We combine three powerful technologies: TensorFlow Lite for on-device neural inference, the BLoC pattern for clean, testable state management, and Flutter’s CustomPainter for pixel-perfect bounding box rendering. The result is a fully offline, privacy-preserving detector that recognises 80 everyday object categories at real-time frame rates.
What You Will Build
A Flutter camera app that: streams live YUV420 frames → converts to RGB → runs SSD MobileNet V1 TFLite inference in a background Dart isolate → applies Non-Maximum Suppression → emits BLoC states → renders bounding boxes via CustomPainter. All 100% on-device, zero network calls.
Who This Guide Is For
This article is aimed at Flutter developers with basic Dart knowledge who want to go beyond simple widgets and build production-quality ML-powered applications. No prior machine learning experience is assumed.
What You Will Learn
• On-device ML fundamentals — how TFLite works, why it is the right choice for mobile
• BLoC architecture for ML — events, states, and the full data pipeline
• YUV420 colour space conversion — the right BT.601 coefficients and why they matter
• Isolate-based inference — keeping the UI at 60fps while the model runs
• CustomPainter bounding boxes — scaling normalised coordinates, drawing corner accents
• Non-Maximum Suppression — eliminating duplicate detections with IoU
• Common bugs and fixes — label off-by-one, wrong normalisation, misaligned boxes
Why On-Device ML?
Before writing a single line of code, it is worth understanding why we run the model on the device rather than calling a cloud vision API. The trade-offs are significant:
Dimension
Cloud API vs On-Device TFLite
Latency
Cloud: 200–800ms round-trip. On-device: 50–120ms on CPU, 15–40ms with GPU delegate
Privacy
Cloud: every frame leaves the device. On-device: no pixel ever transmitted
Cost
Cloud: charged per request (~600/min at 10fps). On-device: zero variable cost
Offline
Cloud: fails without connectivity. On-device: works in a tunnel, airplane, basement
Model size
Cloud: full-size model. On-device: quantized ~4MB model — fits in an app bundle
Accuracy
Cloud: higher (larger models).
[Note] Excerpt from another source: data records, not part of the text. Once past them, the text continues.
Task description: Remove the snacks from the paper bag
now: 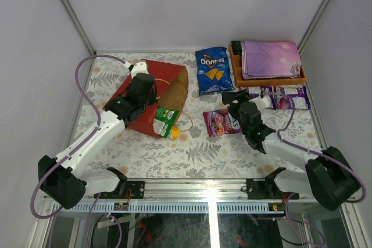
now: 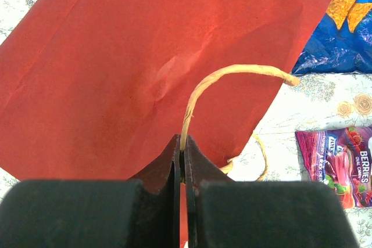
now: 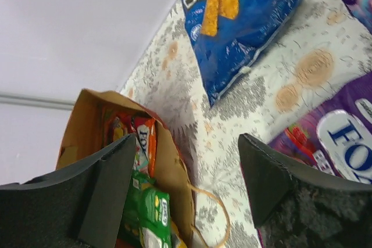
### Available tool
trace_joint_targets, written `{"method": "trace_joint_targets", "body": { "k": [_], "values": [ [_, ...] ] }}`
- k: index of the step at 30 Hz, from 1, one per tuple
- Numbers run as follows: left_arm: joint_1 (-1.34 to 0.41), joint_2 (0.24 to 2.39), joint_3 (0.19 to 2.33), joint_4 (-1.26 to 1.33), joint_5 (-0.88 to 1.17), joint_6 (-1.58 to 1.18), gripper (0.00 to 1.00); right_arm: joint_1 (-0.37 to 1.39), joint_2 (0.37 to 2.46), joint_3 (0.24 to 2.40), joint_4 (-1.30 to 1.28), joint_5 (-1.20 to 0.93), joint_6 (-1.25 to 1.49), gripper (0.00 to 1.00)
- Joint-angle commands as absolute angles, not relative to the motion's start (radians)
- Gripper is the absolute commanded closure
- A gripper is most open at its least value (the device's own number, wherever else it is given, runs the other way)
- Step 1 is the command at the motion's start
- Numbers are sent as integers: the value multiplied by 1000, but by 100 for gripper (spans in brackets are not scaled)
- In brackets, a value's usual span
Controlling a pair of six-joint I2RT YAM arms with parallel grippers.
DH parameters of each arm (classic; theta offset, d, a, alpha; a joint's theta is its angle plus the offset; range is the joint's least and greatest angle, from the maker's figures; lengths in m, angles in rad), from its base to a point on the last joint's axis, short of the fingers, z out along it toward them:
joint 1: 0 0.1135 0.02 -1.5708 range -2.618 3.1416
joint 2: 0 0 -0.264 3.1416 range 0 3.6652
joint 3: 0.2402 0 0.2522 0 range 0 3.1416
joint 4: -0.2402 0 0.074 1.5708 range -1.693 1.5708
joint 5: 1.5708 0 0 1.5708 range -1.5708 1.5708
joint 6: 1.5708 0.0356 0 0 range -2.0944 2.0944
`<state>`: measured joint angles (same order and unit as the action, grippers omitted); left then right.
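Pinching the tan loop handle (image 2: 232, 74) of the red paper bag (image 2: 116, 74), left gripper (image 2: 183, 166) clamped tight; right gripper (image 3: 186, 143) gaping, empty.
Bag lies left, partly under the arm; green glossy packet (image 1: 165, 117) pokes out, others inside half hidden.

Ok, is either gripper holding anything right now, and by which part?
The left gripper pinches the red paper carrier bag by its thin tan loop handle. The right gripper is open and holds nothing.

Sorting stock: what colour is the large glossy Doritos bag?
The large glossy Doritos bag is blue, clearest in the right wrist view.
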<state>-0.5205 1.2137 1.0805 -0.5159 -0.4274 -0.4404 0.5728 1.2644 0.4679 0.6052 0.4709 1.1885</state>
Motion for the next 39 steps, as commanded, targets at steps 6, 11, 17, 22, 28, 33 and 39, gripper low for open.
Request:
{"method": "trace_joint_targets", "body": {
  "k": [6, 11, 17, 22, 28, 33, 39],
  "values": [
    [-511, 1182, 1075, -494, -440, -431, 100, 595, 1132, 278, 421, 322, 1216, 27],
    [-511, 1195, 1078, -488, -428, -428, 100, 595, 1217, 288, 558, 277, 1159, 35],
    [-511, 1224, 1074, -446, -401, -429, 100, 594, 1377, 271, 701, 200, 1235, 37],
    [-511, 1223, 1071, -433, -380, -433, 100, 594, 1489, 269, 762, 180, 1276, 39],
    [-511, 1190, 1043, -409, -374, -421, 100, 590, 1591, 314, 778, 197, 1279, 40],
    [-501, 1168, 1003, -343, -367, -387, 100, 558, 1694, 362, 797, 162, 1289, 40],
    [-491, 1183, 999, -309, -363, -372, 100, 480, 1725, 449, 742, 129, 1228, 41]
  ]
}}
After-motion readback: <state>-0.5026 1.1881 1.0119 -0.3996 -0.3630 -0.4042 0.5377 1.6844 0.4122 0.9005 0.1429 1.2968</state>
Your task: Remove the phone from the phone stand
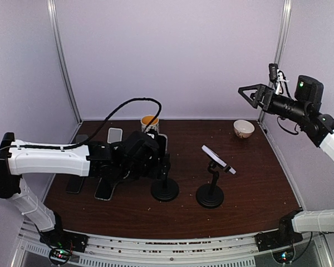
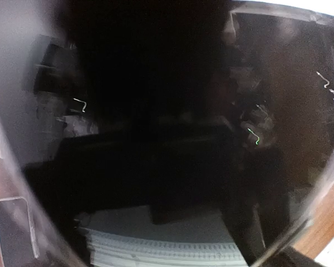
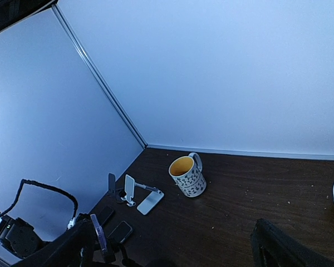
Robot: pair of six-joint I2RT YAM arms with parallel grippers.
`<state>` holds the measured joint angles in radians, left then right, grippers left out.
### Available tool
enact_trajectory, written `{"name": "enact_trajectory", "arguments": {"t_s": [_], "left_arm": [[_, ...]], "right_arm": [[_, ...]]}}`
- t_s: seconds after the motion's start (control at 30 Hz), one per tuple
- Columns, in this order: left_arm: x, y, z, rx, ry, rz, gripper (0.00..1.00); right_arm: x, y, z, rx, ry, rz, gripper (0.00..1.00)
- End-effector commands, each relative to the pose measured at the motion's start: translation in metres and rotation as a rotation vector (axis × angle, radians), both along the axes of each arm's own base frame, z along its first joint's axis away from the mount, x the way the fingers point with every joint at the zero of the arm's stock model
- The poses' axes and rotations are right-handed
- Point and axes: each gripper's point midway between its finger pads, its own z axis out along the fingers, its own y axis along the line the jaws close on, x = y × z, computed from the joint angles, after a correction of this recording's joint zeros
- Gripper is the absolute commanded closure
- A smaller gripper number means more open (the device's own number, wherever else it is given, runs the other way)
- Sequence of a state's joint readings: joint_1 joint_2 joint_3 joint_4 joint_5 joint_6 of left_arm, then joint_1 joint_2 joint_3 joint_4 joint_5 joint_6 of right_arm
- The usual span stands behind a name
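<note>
Top external: two phone stands [image 1: 165, 190] [image 1: 210, 196], one mug [image 1: 150, 121], one bowl [image 1: 244, 128]; right hand [image 1: 244, 95] apart, left hand [image 1: 157, 153]'s state unclear.

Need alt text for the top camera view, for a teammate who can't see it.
The left hand is at the phone on the left stand; whether it grips is unclear. Beside it, a second stand holds a tilted phone, and the right hand hangs open, high on the right.

Two phone stands [image 1: 165, 190] [image 1: 210, 197], at least four phones [image 1: 217, 158] [image 1: 115, 135] [image 1: 106, 190] [image 1: 75, 184], one mug [image 1: 150, 122], one bowl [image 1: 244, 128], two arms [image 1: 47, 158] [image 1: 300, 108]
</note>
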<state>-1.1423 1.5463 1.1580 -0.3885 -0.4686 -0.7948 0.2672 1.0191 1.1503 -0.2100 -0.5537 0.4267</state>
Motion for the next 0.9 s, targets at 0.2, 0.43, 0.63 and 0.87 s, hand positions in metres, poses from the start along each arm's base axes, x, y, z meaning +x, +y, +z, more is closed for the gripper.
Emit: {"name": "enact_trajectory", "arguments": {"t_s": [0.2, 0.43, 0.63, 0.87], "left_arm": [[-0.006, -0.026, 0.05, -0.207, -0.114, -0.138, 0.02], [-0.016, -0.001, 0.07, -0.225, -0.205, -0.178, 0.02], [-0.031, 0.016, 0.073, -0.26, -0.252, -0.257, 0.02], [-0.021, 0.067, 0.087, -0.348, -0.32, -0.223, 0.02]], "right_arm": [[-0.002, 0.052, 0.01, -0.102, 0.015, 0.161, 0.0], [-0.007, 0.093, 0.012, -0.142, 0.026, 0.27, 0.0], [-0.02, 0.135, -0.004, -0.194, 0.063, 0.386, 0.01], [-0.026, 0.182, -0.025, -0.271, 0.125, 0.466, 0.02]]}}
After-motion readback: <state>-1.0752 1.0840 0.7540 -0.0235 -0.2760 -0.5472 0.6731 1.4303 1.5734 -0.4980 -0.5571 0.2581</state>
On-device: very good for 80-class detection at production quality
For most real-time camera use-cases, on-device wins on every dimension that matters to users. The SSD MobileNet V1 quantized model we use here is 4 MB, achieves 22+ mAP on COCO, and runs comfortably in real time on any phone released after 2019.
03 Understanding the Model
SSD MobileNet V1 — Architecture in Brief
Single Shot MultiBox Detector (SSD) is a one-stage object detection architecture. Unlike two-stage detectors (e.g. Faster R-CNN) that first propose regions then classify them, SSD predicts bounding boxes and class probabilities in a single forward pass — making it ideal for real-time mobile applications.
MobileNet V1 is the backbone feature extractor. It replaces standard convolutions with depthwise separable convolutions that reduce computation by 8–9× with minimal accuracy loss — perfectly matched to mobile hardware.
The 80 COCO Classes
The model was trained on the COCO dataset and can recognise 80 everyday categories including:
Category
Examples
Typical Use-Case
People & vehicles
person, car, bus, truck, bicycle
Traffic analysis, pedestrian detection
Animals
dog, cat, bird, elephant, horse
Wildlife monitoring, pet apps
Household objects
chair, couch, bed, dining table, toilet
Home automation, AR furniture
Electronics
laptop, tv, phone, keyboard, mouse
Desk organiser, asset tracking
Kitchen items
bottle, cup, fork, knife, banana, apple
Recipe apps, food logging
Sports & outdoor
sports ball, kite, skateboard, surfboard
Sports tracking, activity apps
App Architecture
The app is built on strict unidirectional data flow. A camera frame enters as a ProcessFrame event, flows through the BLoC, gets processed in a background isolate, and exits as a DetectionRunning state containing bounding boxes ready to paint.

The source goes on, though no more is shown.